Previous studies, in line with our findings of a widespread decrease in circRNA levels, have shown that circRNA expression is generally lower in primary and metastatic tumors compared to normal or senescent cells [17, 20]. A lower number of circRNAs in tumor samples was also recently reported by Li and colleagues by comparing the circRNA profiles among tumor, adjacent, and normal colonic mucosa samples [15]. Interestingly, despite the author observed circRNA upregulated in tumor samples, the in vitro silencing of two circRNAs, also downregulated in our data (circPLCE1(2) and circLPAR1(2,3)), increased the proliferation of LoVo CRC cell lines. These results suggest a direct regulatory activity of identified circRNAs in the regulation of cancer cell proliferation.

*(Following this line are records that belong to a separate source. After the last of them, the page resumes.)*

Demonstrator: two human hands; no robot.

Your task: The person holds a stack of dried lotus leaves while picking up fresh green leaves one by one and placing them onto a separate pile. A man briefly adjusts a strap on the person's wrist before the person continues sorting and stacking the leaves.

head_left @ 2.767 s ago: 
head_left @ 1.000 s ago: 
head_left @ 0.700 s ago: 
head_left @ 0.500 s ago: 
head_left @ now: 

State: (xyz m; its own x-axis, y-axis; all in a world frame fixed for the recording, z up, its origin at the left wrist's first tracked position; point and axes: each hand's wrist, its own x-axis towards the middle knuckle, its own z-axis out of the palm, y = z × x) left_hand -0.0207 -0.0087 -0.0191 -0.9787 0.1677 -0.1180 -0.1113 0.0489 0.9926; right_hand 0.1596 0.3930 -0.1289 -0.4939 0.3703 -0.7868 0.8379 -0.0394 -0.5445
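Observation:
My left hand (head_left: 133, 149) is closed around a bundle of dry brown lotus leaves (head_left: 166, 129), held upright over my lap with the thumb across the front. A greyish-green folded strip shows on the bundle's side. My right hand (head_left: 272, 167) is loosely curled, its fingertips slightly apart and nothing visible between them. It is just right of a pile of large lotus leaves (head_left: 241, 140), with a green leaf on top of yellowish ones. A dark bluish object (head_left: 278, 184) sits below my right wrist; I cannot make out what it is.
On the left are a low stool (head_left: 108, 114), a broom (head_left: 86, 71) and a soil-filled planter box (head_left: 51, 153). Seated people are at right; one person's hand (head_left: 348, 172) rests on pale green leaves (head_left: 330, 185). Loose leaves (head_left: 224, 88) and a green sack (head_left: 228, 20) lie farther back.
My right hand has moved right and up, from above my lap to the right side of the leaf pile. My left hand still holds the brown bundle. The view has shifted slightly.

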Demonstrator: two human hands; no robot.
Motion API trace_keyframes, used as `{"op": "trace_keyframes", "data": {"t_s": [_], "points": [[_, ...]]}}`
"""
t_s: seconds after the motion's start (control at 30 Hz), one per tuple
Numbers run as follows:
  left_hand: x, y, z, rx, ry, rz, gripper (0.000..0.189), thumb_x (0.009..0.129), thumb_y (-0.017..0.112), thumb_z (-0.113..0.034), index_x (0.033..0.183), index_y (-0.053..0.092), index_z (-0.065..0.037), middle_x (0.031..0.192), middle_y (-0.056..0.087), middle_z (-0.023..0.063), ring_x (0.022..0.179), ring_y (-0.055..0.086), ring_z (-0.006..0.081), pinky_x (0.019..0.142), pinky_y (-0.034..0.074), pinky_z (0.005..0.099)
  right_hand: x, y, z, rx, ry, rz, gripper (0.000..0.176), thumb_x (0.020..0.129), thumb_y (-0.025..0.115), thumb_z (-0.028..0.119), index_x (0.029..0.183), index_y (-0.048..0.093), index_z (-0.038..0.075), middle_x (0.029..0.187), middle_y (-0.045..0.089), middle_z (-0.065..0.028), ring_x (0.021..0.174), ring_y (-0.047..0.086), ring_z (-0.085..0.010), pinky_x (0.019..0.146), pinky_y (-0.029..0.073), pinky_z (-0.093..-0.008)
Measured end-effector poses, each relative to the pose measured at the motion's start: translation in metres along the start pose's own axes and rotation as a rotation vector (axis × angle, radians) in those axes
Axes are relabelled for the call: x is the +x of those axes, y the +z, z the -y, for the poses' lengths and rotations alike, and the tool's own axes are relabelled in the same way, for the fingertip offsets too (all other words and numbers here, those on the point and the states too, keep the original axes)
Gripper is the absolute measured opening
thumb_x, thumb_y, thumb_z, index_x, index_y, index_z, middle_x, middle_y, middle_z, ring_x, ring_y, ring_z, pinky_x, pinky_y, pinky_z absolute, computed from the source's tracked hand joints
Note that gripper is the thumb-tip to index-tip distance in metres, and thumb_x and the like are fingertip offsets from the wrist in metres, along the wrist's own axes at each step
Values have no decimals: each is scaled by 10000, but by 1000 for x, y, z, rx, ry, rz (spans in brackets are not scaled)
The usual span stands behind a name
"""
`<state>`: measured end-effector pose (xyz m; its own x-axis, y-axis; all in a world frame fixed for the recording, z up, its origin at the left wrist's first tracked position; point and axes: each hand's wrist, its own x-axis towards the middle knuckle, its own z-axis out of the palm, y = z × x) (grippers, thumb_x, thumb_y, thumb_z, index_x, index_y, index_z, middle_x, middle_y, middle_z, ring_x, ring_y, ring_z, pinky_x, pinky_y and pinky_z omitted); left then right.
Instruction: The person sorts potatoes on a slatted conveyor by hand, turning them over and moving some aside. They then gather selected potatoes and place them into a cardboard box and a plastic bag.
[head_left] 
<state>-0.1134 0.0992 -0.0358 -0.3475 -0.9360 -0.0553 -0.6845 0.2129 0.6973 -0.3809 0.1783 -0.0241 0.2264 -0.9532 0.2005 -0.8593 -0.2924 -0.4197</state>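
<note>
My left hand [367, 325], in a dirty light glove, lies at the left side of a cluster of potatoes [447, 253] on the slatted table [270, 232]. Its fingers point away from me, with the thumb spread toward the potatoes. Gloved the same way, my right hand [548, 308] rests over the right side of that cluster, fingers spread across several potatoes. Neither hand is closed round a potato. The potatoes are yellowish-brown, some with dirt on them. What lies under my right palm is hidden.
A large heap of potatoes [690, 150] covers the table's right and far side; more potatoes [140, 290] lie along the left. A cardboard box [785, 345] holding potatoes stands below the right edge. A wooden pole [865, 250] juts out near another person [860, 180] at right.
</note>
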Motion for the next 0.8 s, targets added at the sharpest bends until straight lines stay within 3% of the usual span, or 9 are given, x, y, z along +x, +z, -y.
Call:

Our study further explored the molecular events involved in the downregulation of circRNAs, such as the repression of transcription of certain circRNA host genes and RBPs that promote back-splicing events. As expected, a positive correlation between circular and linear isoform levels was prevalently observed, consistent with the circRNA synthesis as a circularization event of the linear transcript. Among 32 circRNA host genes identified within the 34 differentially expressed circRNAs, 11 were significantly downregulated in tumor tissue, including six (LINC00632, PLCE1, LPAR1, SPECC1, WDR78, and RELL1) that also showed decreased expression in adenoma samples. This latter finding suggests that such downregulation may be an early event in colorectal tumorigenesis. Interestingly, PLCE1, LPAR1, and LINC00632 have previously been reported as downregulated genes in CRC [43,44,45,46]. For instance, Wang and colleagues observed a reduction in PLCE1 expression in tumor tissues, hypothesizing that it could be linked to tumor aggressiveness [43]. Moreover, Martins and colleagues demonstrated the tumor suppressor activity of PLCE1 in KRAS-mutated tumor models [44] while analysis of single-cell data from Lee et al. [35] reinforced the detectability of PLCE1 in both epithelial and stromal cells, supporting a tumor-specific downregulation. Interestingly, another study reported lower levels of circPLCE1(2) in tumor tissues, but higher levels of this circRNA were associated with a better prognosis [47].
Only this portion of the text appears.